We are doing some testing with Temporal to understand how to tune all the available options to improve the throughput of the system.
We are using three worker nodes to execute tasks, each with 4 cores and 8GB memory. The workflow has 5 local activities, each takes 5-10ms.
We found that the CPU usage is low, 20%. We are unable to increase the throughput (combined throughput 210 approximately) or the CPU usage even after trying different configuration options.

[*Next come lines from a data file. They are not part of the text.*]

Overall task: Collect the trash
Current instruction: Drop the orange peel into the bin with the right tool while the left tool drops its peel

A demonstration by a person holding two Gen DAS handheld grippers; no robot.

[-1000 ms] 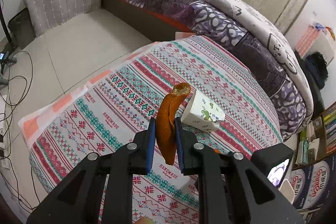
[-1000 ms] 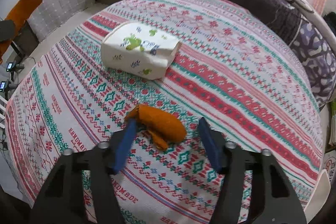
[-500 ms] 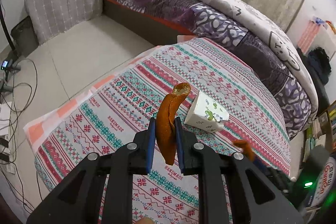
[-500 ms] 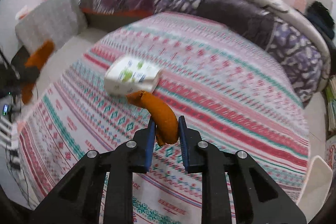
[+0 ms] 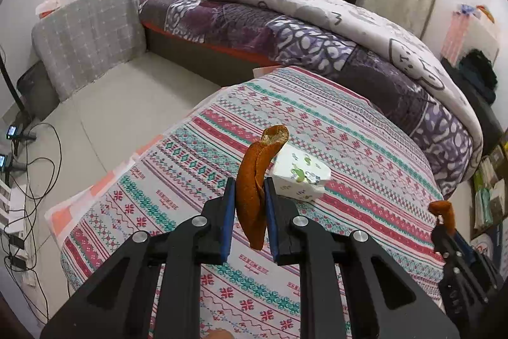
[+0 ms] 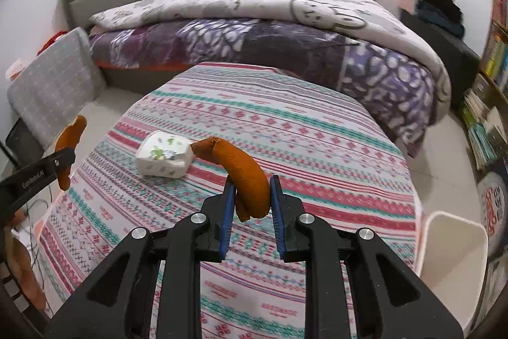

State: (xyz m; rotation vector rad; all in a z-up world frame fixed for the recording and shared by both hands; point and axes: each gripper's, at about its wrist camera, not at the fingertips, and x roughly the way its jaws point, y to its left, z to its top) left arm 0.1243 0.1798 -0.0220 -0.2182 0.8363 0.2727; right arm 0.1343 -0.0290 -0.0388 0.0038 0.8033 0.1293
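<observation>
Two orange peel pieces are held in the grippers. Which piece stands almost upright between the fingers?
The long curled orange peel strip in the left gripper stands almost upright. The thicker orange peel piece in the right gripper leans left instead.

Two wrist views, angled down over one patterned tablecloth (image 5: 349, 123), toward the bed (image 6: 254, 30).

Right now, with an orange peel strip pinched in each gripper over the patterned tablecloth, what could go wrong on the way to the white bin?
The left gripper pinches its curled orange peel strip near the lower end, so the tall free top could swing and slip out. The right gripper's orange peel strip overhangs sideways and might catch the white bin rim. The white printed carton remains on the patterned tablecloth; it could be forgotten.
</observation>
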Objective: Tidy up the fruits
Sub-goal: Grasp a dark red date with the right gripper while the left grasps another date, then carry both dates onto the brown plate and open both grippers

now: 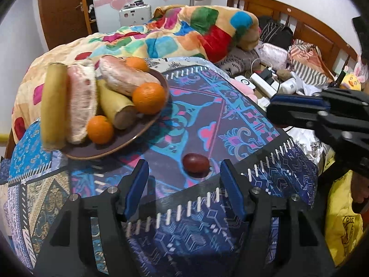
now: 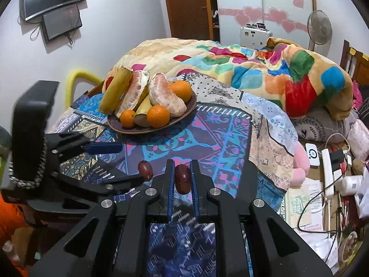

We have modified the following values:
WorkerFactoryOptions.setMaxWorkflowThreadCount - upto 2400
WorkerFactoryOptions.setWorkflowCacheSize - upto 2400
WorkerOptions.setMaxConcurrentActivityExecutionSize - upto 800
WorkerOptions.setMaxConcurrentWorkflowTaskExecutionSize - upto 800
WorkerOptions.setMaxConcurrentLocalActivityExecutionSize - upto 800
WorkerFactoryOptions.setWorkflowHostLocalPollThreadCount - upto 240
WorkerOptions.setWorkflowPollThreadCount - upto 240
WorkerOptions.setActivityPollThreadCount - upto 240
numHistoryShards - 512, default in Helm Chart
matching.numTaskqueueReadPartitions - Unchanged, the default value is 4
matching.numTaskqueueWritePartitions - Unchanged, not sure about the default value
- Is there any other configuration that can be adjusted to improve the throughput?
- Are there any recommended settings for the above configurations?
- What can be a possible bottleneck here?
- What is the difference between WorkerFactoryOptions.setWorkflowHostLocalPollThreadCount and WorkerOptions.setWorkflowPollThreadCount?